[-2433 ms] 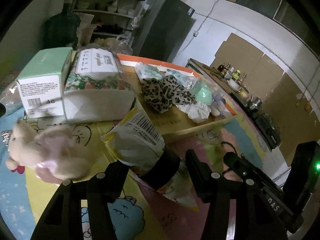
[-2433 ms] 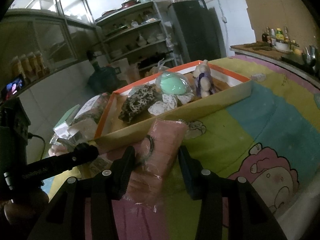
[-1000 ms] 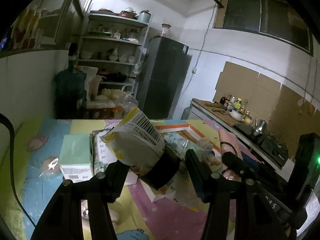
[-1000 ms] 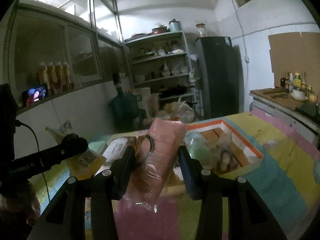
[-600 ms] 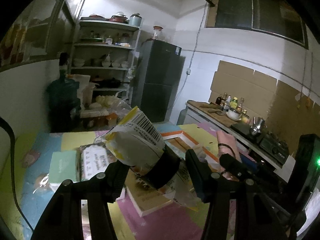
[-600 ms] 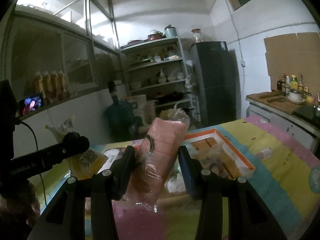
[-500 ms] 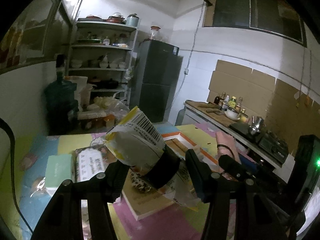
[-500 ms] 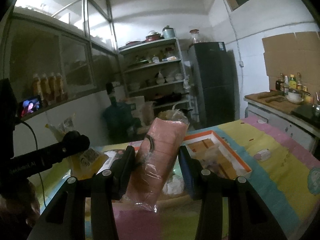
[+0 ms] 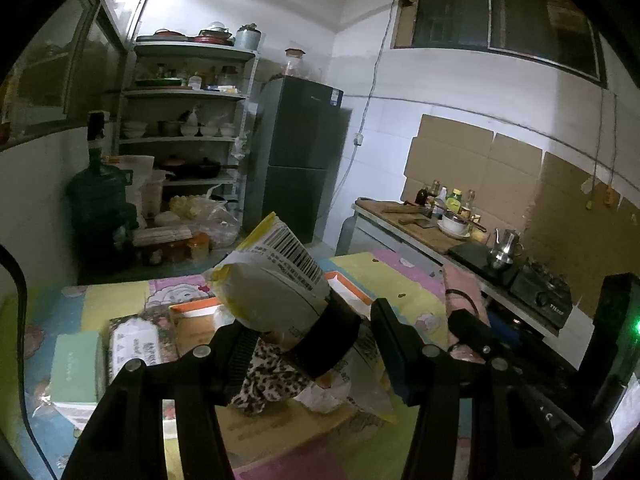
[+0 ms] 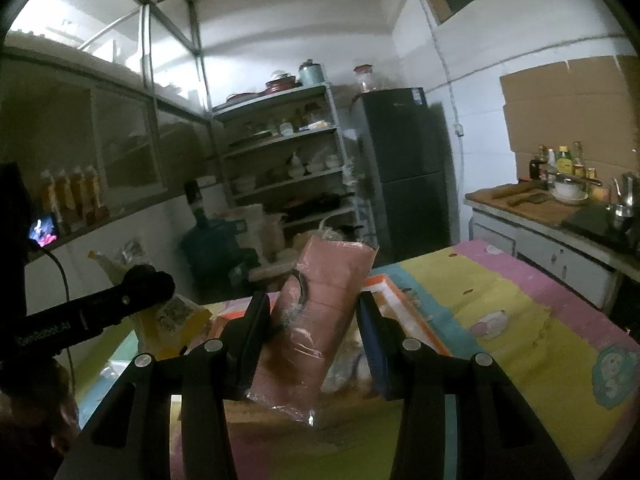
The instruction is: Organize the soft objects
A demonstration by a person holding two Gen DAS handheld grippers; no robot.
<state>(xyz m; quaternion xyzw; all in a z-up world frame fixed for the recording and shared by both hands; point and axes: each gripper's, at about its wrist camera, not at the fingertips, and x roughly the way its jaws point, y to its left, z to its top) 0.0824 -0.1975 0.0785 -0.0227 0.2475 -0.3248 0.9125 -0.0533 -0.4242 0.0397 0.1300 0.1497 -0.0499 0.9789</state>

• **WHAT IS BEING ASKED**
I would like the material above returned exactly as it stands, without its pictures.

• **RESPONSE BOX**
[-2433 ms] 
[-2433 ms] 
[-1000 ms] 
[-1000 ms] 
[-600 ms] 
[-600 ms] 
[-500 ms] 
[-500 ms] 
[+0 ms] 
[+0 ms] 
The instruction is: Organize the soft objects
A demonstration by a person holding two Gen DAS handheld grippers; no robot.
<state>(xyz m; quaternion xyzw; all in a z-up world frame fixed for the recording and shared by both hands; point and axes: each gripper's, at about its wrist camera, not at the fingertips, and x roughly the way its jaws point, y to its left, z to its top) 0.0824 -0.1975 0.0785 -0.0227 0.2475 -0.3248 0.9125 -0.0533 -0.4242 0.0397 0.1300 0.1497 -0.0499 0.9789</state>

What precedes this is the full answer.